IRS’ 10 deadly sins to remain deadly
House lawmakers failed to pass a bill Wednesday that would have taken some of the sting out of a 1998 law that requires automatic termination of Internal Revenue Service employees who commit 10 infractions ranging from assaulting taxpayers and co-workers to filing tax returns late.
Any violation listed under Section 1203(b) of the 1998 IRS Restructuring and Reform Act, dubbed the "10 Deadly Sins" by IRS employees, means immediate termination with appeal only to the IRS commissioner. The 10 offenses are: threatening to audit someone for personal gain; conducting a seizure without approval; assaulting, harassing or violating the civil rights of a taxpayer or a coworker; lying under oath; falsifying or destroying records; concealing information from Congress; underreporting income; and failing to file a tax return on time.

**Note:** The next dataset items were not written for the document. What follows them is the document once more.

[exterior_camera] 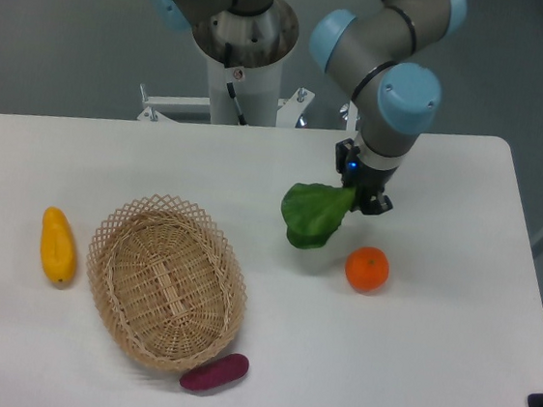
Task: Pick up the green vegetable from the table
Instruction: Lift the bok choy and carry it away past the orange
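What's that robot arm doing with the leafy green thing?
The arm's tool is shut on the green vegetable, gripping its stem end so the leaves hang down above the white table. An orange sits just beside it. The wicker basket, yellow fruit and purple vegetable lie untouched.

The pale stem of the green vegetable (315,215) is hidden within the gripper (364,196). Above the gripper, the arm is cut off by the top edge.
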Controlling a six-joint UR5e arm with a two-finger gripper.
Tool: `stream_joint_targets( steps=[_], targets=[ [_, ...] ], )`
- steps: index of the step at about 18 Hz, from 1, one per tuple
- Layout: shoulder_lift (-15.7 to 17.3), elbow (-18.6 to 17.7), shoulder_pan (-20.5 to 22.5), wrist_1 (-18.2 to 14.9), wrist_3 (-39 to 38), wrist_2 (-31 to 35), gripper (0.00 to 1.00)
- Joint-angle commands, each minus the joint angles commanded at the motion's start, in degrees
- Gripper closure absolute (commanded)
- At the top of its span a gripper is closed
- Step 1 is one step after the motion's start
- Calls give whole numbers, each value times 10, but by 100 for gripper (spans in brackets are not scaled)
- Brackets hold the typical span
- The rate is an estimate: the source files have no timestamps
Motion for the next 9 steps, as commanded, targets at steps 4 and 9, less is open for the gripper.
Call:
stream_joint_targets(
  steps=[4, 9],
  targets=[
    [-36, 90, -9, -39, -30, -3, 77],
    [-93, 202, -10, -81, -69, -4, 77]
  ],
)
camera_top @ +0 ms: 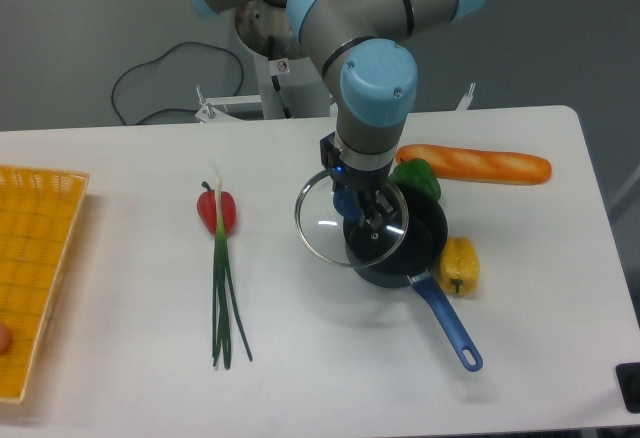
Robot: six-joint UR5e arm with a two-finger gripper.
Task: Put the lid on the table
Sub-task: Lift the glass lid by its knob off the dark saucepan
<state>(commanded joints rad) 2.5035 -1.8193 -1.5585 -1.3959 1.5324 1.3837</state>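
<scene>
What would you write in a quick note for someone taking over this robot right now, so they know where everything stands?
Gripper: shut on the lid's knob, holding the lid tilted in the air.
Lid: lifted off the saucepan, shifted toward its left side, partly overlapping the pot's rim in the camera view.
Table: bare white surface lies between the pot and the spring onion.
Done: lid grasped and raised off the pot.
Left: carry it clear of the pot, lower it onto the table, release.

One fixed camera looks down across the table [300, 388] from its front.
</scene>
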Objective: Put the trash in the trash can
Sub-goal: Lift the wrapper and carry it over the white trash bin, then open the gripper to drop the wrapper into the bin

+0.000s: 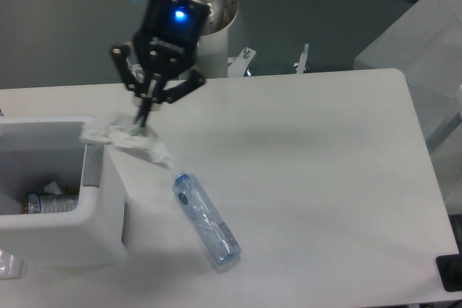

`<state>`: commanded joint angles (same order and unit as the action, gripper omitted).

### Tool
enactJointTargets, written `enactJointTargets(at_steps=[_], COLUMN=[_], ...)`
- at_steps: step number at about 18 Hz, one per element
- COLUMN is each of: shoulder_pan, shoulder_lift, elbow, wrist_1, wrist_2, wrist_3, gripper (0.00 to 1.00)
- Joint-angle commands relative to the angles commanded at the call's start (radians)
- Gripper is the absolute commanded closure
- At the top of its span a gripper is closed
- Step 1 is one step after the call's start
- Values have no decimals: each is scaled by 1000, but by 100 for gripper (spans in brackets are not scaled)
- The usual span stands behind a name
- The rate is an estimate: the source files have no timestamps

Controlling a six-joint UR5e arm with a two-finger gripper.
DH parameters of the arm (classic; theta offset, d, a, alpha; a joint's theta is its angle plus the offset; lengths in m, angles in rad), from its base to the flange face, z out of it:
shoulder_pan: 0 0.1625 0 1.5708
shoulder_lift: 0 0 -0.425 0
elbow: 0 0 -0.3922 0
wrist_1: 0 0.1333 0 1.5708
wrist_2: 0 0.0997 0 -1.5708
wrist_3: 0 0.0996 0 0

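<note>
My gripper (144, 117) is shut on the clear plastic wrapper (123, 138), which hangs in the air just above the right rim of the white trash can (101, 200). One end of the wrapper overlaps the can's top right corner. The crushed bluish plastic bottle (206, 220) lies on the white table, to the right of the can and below the gripper, with its cap pointing up-left. Nothing touches the bottle.
Inside the trash can lie a can-like item (50, 202) and bits of white paper. A grey panel (91, 166) runs along the can's right wall. A translucent box (426, 55) stands off the table at the right. The robot base (216, 34) stands behind the table's far edge.
</note>
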<state>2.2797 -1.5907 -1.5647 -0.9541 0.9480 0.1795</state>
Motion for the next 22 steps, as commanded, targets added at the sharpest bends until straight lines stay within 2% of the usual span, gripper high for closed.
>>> enactJointTargets(at_steps=[6,9,15,16,18,20,22], shoulder_pan=[-92,-121,-152,-152,-152,-152,-151], shoulder_lift=[-6,-35,-92,-95,-103,-109,-115], elbow=[-5,-8,0,0,0,2,11], wrist_1=[0,2,2,2,21,67,72], wrist_2=[0,0,2,2,2,8,12], wrist_3=[3,2,-5,3,18,18,17], gripper=[93,93,84,77,47,25,14])
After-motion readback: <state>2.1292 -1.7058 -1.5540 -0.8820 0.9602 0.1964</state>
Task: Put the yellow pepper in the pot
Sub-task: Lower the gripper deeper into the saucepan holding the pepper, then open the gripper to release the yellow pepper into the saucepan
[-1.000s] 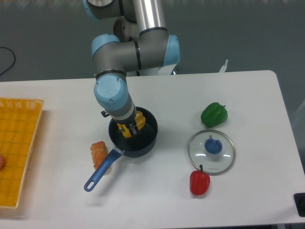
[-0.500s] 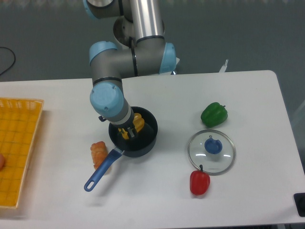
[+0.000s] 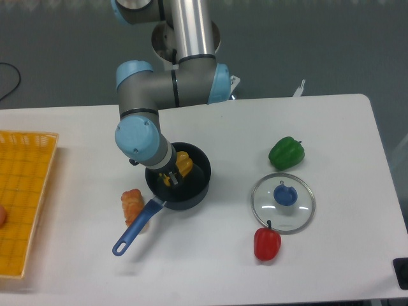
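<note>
White table (image 3: 331,121) is seen from above, where the yellow pepper (image 3: 183,162) lies inside the pot (image 3: 191,190), with the gripper (image 3: 170,176) lowered beside it, its finger opening hidden from view.

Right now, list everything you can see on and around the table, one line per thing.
yellow pepper: one, yellow, inside the pot, partly hidden by the arm
pot: one, dark navy with a bright blue handle, left of the table's middle
green pepper: one, green, right side, above the lid
glass lid: one, clear with a blue knob, flat on the table between the green and red peppers
red pepper: one, red with a dark stem, near the front edge, below the lid
orange toy food: one, orange, beside the pot handle
basket: one, yellow mesh, left edge
table: one, white
arm: one, grey with light blue joints, reaching down over the pot
hand: one, inside the pot by the yellow pepper; grip unclear
</note>
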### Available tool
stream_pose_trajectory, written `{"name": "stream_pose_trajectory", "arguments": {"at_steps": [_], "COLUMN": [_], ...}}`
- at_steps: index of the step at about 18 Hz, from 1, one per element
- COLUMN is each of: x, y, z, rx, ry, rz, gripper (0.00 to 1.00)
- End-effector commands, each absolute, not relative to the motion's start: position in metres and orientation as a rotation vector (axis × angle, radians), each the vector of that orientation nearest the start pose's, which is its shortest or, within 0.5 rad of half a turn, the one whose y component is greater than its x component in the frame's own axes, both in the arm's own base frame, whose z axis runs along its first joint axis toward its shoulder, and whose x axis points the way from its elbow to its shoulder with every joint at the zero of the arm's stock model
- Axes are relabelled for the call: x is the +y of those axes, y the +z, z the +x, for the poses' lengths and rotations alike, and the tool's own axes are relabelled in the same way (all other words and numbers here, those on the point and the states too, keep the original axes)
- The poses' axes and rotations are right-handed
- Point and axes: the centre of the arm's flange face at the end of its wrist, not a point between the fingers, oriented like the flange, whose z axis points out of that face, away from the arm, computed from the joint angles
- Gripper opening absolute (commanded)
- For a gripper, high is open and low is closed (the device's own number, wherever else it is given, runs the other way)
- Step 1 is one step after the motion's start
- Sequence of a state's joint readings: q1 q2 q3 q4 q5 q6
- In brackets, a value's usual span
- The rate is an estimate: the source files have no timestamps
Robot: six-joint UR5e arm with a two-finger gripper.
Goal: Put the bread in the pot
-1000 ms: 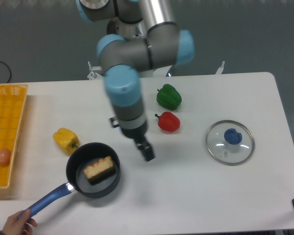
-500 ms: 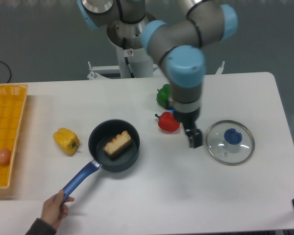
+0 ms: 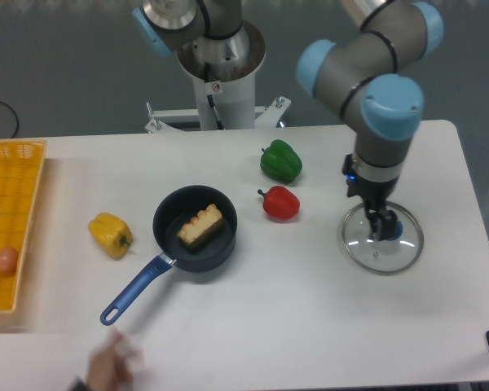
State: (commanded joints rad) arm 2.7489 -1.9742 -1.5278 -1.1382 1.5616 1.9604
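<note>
The bread (image 3: 200, 226), a pale tan chunk with a browned crust edge, lies inside the pot (image 3: 173, 215), a shallow black saucepan with a long blue handle (image 3: 134, 291) pointing to the lower left. The pot sits on the white table left of centre. My gripper (image 3: 383, 229) is far to the right, down over the glass lid (image 3: 367, 248), right above its blue knob. Its fingers look close together, but the view does not show whether they hold anything.
A red pepper (image 3: 280, 202) and a green pepper (image 3: 280, 160) lie between pot and lid. A yellow pepper (image 3: 111, 234) lies left of the pot. A yellow basket (image 3: 16, 187) at the left edge holds a beige egg (image 3: 6, 260). A blurred hand (image 3: 110, 368) shows at the bottom edge.
My arm swung right, from beside the pot to over the glass lid. The hand slid the pot up and right, then let go of the handle and pulled back.
</note>
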Motion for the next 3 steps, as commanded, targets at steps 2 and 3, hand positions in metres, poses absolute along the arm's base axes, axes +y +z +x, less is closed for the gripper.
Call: {"name": "stream_pose_trajectory", "arguments": {"at_steps": [2,3], "x": [0.3691,0.3692], "y": [0.3188,0.3184], "z": [-0.5426,-0.5425], "rx": [1.191,1.191], "ry": [0.113,0.115], "rz": [-2.893,-2.892], "gripper": [1.00,1.00]}}
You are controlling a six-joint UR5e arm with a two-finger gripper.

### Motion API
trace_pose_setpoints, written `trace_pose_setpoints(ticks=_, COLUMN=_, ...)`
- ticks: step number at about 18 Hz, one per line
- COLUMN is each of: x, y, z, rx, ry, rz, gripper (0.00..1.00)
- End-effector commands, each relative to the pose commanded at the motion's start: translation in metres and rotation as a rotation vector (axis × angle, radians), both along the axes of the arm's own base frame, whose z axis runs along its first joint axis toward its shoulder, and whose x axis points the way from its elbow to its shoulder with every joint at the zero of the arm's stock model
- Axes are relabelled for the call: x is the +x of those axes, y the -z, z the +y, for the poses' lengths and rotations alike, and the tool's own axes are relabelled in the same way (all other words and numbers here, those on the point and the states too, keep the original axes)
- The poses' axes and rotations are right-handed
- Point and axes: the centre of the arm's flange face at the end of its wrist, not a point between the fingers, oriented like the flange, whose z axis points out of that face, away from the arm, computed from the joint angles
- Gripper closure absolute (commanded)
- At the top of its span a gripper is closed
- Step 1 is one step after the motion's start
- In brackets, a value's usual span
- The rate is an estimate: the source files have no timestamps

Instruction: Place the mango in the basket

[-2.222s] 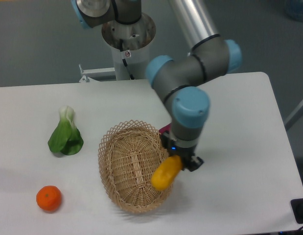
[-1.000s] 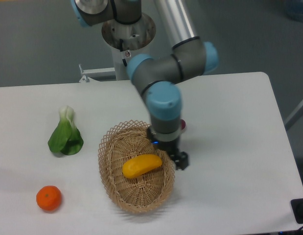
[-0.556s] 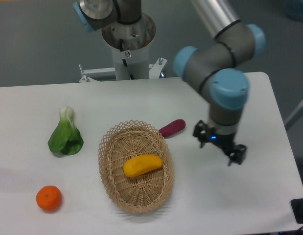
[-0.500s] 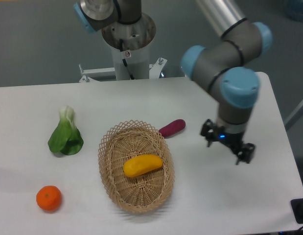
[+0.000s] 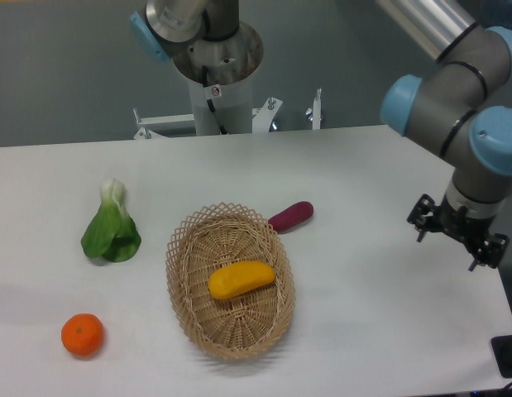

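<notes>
The yellow-orange mango (image 5: 241, 279) lies on its side inside the tan wicker basket (image 5: 188, 306), near the middle. My gripper (image 5: 456, 234) is open and empty, held above the table's right edge, far to the right of the basket. Nothing is between its fingers.
A purple-red sweet potato (image 5: 291, 216) lies just past the basket's upper right rim. A green bok choy (image 5: 112, 225) lies at the left. A round orange tangerine (image 5: 82, 334) sits at the front left. The arm's base column (image 5: 216, 70) stands at the back.
The mango was carried over the basket and let go inside it. My gripper then opened and swung away to the right, from beside the basket to the table's right edge.
</notes>
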Motion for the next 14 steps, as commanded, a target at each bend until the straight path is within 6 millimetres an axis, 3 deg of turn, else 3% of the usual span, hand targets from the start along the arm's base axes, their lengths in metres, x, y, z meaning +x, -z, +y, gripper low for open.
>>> trace_pose_setpoints(ticks=14, x=0.0018, y=0.0047, z=-0.0014, rx=-0.011, ry=0.010, rz=-0.006, gripper=0.00)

In February the Treasury Department asked Congress to restructure the law to allow for punishment tailored to the offense and to remove two violations from the list--late filing of a return when a refund is owed, and allegations of employee wrongdoing against co-workers. IRS officials said the stringent rules contribute to low employee morale at the agency.
But a voice vote on the House floor Wednesday failed to draw enough support to pass the "Taxpayer Protection and IRS Accountability Act of 2002" (H.R. 3991), which would have lessened the penalty suffered by IRS employees who violate the "sins."
National Treasury Employees Union President Colleen Kelley criticized the vote, saying "the chilling effect on both revenue collection and IRS employee morale of Section 1203(b) cannot be overstated. Fundamental fairness demands that IRS employees not be subject to this uniquely harsh standard."